By Axel Reitzig, the robotics and computer science coordinator for St. Vrain Valley Schools in Colorado
Public education represents a community’s investment in its future. Considering that over 90 percent of American children, grades P-12, are in our public education system, we should be asking hard questions about what the return on this investment is or should be. The core mission of public education is to prepare students for their future so that they are contributing citizens, both economically and civically. Even better, our students should graduate with a strong competitive advantage so that, no matter their path, they will have optimum opportunities for success.

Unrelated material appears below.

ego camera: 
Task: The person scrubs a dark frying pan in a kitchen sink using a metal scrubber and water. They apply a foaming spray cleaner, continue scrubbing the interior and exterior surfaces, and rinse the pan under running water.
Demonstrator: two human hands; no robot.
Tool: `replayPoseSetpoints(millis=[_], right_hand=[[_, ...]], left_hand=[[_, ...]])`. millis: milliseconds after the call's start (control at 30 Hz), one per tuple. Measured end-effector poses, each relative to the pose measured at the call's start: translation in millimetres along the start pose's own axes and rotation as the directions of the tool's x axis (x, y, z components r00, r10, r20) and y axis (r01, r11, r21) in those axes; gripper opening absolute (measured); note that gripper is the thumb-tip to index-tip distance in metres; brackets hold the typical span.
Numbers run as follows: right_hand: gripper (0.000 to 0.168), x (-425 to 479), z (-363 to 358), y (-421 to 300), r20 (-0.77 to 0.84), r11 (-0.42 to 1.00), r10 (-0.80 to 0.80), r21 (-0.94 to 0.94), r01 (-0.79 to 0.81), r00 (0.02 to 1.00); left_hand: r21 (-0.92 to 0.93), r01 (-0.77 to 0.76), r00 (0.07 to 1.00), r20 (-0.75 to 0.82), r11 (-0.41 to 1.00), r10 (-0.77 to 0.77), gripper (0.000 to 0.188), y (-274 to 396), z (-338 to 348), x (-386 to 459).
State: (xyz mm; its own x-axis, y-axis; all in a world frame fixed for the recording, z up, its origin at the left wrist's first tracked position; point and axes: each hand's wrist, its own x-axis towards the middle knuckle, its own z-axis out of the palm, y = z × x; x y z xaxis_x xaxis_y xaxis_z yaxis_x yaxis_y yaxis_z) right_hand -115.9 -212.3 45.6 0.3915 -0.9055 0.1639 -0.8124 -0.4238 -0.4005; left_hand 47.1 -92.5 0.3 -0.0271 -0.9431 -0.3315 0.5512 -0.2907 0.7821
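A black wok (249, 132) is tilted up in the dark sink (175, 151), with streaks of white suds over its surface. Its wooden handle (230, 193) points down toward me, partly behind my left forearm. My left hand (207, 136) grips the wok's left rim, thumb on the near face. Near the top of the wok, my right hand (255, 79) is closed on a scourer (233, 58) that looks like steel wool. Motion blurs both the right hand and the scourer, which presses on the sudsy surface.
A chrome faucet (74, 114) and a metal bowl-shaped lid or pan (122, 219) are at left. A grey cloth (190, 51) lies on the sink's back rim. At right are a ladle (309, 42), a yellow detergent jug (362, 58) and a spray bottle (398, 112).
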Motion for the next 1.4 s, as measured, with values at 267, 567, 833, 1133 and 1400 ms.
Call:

With a society changing from, among other things, globalization, automation, and rapidly evolving technologies, public schools have been identifying effective tools and approaches for ensuring continued growth. STEM education has been one of the main ways schools have sought to do this, and with reason. At its core, STEM incorporates five key elements that represent our 21st-century society:
- Integrated content
- A focus on solving authentic problems
- The application of 21st-century skills
- Personalized learning and an emphasis on student agency
- Connected learning
There are many ways to implement STEM education; one of the best is robotics, and, when done right, it serves as one of the most effective platforms for delivering on the promises of a modern education.
What is robotics? It is a highly integrated field incorporating a variety of disciplines, including design and fabrication, engineering (with an emphasis on electrical, mechanical, and systems engineering), computer science, and many soft skills like collaboration, communication, and creativity. Students involved with robotics learn about the complexity of project management, and they apply and refine cognitive skills like problem analysis and critical thinking by working on real-world problems.
Robotics is an ideal STEM learning experience primarily because it engages, empowers, and challenges students through these authentic learning tasks. It also thoroughly addresses each of the five facets of STEM mentioned above:
- Integration: Robotics is a highly integrated field incorporating a wide range of skills and knowledge. Participating in robotics provides students with a comprehensive, integrated STEM experience.
- Problem-Solving: The design and use of robotics systems is inherently an iterative process that requires students to identify and solve multiple problems. The challenges are authentic and meaningful, and students cannot pretend to solve them.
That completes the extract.